## REQUIREMENT
Examine the records and identify each line that includes the string "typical". Copy those lines.

/---

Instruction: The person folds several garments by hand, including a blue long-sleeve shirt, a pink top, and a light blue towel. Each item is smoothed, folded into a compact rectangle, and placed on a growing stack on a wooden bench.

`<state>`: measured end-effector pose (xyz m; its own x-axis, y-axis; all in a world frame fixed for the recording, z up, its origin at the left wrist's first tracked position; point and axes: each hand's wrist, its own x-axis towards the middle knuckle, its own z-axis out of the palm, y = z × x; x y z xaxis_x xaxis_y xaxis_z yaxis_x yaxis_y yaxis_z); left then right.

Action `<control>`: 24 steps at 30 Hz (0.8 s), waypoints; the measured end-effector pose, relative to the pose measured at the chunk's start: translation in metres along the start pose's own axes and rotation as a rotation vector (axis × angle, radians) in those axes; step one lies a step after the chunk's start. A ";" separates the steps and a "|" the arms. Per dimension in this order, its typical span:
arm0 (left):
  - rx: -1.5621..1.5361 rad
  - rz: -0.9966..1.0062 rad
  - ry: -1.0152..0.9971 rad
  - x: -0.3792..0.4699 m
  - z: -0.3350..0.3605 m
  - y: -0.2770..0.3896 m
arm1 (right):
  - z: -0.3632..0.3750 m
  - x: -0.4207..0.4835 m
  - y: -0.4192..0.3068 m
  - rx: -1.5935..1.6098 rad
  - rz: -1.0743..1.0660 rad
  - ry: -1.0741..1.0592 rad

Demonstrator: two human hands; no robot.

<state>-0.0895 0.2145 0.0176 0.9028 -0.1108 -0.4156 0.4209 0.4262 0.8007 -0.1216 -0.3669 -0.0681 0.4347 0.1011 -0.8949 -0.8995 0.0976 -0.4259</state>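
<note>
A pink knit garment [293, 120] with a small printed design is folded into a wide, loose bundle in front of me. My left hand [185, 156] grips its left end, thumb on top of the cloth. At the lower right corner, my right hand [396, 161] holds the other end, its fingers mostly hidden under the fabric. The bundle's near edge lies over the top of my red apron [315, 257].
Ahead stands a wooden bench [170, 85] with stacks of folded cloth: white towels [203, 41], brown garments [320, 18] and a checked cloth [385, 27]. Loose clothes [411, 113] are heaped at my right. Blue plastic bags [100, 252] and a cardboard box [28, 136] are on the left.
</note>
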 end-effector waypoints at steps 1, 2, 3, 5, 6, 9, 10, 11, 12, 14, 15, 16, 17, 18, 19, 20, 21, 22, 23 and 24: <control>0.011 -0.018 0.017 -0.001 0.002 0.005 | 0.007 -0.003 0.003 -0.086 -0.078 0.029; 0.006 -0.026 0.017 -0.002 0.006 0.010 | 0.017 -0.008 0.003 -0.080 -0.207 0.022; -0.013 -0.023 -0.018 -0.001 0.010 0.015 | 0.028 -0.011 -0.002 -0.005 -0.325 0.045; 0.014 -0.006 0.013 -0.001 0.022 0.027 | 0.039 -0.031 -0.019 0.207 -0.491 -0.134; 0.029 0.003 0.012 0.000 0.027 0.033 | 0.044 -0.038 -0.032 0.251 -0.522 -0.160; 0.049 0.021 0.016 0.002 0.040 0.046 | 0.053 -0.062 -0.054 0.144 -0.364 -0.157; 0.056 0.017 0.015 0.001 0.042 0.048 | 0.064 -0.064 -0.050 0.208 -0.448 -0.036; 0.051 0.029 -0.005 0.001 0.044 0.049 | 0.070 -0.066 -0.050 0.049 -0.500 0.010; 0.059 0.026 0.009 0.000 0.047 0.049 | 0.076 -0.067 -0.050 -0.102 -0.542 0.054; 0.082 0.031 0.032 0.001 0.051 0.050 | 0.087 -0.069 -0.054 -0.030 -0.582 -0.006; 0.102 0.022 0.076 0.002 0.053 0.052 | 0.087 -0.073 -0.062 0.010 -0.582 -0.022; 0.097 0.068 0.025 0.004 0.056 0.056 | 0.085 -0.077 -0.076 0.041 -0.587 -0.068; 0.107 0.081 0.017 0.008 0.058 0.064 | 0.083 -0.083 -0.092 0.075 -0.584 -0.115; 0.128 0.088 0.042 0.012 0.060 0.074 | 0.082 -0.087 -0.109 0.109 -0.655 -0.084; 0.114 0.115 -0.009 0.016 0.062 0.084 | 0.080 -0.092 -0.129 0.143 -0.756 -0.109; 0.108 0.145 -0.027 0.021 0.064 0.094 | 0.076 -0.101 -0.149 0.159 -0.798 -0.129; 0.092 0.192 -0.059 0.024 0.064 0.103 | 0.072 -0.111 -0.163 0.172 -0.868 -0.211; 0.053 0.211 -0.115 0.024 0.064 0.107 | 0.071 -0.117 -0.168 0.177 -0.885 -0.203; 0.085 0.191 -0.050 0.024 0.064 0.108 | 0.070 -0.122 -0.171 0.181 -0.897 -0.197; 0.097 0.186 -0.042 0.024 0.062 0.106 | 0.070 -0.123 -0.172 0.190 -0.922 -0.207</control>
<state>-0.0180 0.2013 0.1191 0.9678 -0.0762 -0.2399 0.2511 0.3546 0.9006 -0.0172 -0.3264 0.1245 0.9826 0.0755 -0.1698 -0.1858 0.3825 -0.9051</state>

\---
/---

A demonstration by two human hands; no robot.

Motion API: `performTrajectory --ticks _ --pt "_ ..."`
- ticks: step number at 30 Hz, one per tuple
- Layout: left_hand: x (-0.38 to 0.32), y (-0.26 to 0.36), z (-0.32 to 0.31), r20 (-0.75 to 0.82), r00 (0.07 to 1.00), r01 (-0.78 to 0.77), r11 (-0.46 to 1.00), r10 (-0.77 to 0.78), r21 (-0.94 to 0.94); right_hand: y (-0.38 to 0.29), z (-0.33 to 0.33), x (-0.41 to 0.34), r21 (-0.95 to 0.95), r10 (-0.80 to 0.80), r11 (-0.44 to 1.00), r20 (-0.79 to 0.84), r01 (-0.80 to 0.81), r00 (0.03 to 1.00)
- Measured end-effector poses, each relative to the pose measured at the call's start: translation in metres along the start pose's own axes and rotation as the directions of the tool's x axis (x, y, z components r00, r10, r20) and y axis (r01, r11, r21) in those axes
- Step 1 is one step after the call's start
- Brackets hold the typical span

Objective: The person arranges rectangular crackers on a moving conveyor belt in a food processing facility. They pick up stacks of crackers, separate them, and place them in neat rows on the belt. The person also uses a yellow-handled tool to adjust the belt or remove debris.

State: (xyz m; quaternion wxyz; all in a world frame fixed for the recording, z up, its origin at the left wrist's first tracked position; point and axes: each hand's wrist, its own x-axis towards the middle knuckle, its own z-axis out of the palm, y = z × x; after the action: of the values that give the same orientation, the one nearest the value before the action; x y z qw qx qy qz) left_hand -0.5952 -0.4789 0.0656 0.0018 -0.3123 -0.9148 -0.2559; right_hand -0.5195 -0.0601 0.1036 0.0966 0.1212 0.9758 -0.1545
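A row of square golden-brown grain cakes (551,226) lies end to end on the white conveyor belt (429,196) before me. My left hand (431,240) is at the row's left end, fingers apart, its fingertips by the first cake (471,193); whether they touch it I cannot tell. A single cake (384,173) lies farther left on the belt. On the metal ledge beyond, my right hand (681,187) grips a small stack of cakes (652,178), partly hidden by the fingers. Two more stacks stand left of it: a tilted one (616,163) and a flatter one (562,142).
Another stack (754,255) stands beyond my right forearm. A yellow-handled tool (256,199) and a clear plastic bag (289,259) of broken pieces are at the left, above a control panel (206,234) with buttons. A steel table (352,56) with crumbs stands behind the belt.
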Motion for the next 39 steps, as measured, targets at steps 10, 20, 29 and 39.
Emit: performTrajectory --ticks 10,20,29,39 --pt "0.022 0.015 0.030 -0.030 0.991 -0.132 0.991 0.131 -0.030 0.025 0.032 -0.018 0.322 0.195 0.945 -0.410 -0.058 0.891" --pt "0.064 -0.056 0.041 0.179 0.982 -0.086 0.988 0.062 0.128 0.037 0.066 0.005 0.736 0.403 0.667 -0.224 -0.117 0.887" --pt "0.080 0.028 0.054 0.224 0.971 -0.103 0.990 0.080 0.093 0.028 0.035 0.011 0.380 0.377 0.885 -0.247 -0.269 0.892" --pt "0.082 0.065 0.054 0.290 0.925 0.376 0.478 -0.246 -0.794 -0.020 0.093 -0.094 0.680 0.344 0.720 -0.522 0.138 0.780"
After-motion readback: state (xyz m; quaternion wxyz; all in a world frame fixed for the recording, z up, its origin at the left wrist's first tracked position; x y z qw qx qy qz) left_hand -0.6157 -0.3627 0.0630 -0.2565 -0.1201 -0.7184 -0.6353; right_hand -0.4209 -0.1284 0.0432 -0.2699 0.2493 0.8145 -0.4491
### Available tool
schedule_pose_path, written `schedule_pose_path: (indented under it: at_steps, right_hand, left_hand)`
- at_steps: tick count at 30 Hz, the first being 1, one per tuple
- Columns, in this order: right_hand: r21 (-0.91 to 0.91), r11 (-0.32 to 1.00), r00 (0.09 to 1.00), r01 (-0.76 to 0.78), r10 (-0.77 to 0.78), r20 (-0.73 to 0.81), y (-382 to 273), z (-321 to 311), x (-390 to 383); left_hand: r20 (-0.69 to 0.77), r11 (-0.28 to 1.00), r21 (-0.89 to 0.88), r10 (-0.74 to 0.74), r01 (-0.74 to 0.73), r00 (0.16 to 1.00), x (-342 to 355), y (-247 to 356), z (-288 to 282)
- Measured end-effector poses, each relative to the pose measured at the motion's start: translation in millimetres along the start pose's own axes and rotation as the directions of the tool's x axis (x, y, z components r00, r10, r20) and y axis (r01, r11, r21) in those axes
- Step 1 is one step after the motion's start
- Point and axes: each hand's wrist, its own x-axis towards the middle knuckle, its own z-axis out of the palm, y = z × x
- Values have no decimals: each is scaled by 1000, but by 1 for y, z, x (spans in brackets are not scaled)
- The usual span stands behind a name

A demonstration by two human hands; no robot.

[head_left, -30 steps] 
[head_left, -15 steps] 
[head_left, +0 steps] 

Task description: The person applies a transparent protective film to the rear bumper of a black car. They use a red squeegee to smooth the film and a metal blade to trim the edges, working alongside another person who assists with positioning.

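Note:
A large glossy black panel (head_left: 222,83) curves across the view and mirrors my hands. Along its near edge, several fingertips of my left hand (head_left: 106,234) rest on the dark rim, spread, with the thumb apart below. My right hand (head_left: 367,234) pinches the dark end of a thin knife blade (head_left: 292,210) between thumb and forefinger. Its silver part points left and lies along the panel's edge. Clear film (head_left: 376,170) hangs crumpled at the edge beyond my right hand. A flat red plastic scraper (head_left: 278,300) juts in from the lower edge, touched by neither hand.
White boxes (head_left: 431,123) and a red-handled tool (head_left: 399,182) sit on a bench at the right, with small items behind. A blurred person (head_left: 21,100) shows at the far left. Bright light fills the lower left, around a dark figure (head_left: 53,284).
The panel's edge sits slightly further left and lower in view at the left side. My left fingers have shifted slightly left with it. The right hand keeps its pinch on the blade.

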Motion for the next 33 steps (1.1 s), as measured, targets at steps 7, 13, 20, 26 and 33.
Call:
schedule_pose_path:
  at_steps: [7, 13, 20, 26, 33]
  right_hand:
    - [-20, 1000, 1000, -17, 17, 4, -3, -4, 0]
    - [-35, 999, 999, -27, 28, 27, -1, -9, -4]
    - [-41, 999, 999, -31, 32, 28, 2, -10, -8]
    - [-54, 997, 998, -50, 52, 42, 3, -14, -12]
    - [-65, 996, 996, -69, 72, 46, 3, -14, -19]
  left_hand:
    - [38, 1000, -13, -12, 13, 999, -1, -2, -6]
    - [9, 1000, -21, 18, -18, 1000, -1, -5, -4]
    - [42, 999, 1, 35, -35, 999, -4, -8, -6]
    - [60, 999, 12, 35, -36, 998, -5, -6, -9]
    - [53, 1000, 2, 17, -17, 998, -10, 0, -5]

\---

## OUTPUT BELOW
Action `<control>`: 24 steps at 30 Hz (0.8 s), waypoints; the measured end-effector pose, relative to the pose measured at the chunk's start: translation in metres along the start pose's own axes and rotation as a rotation vector (axis × angle, radians) in those axes; step one lies a step after the chunk's start. A ";" separates the steps and a "|" the arms. Per dimension in this order, its typical span:
- Brackets hold the typical span

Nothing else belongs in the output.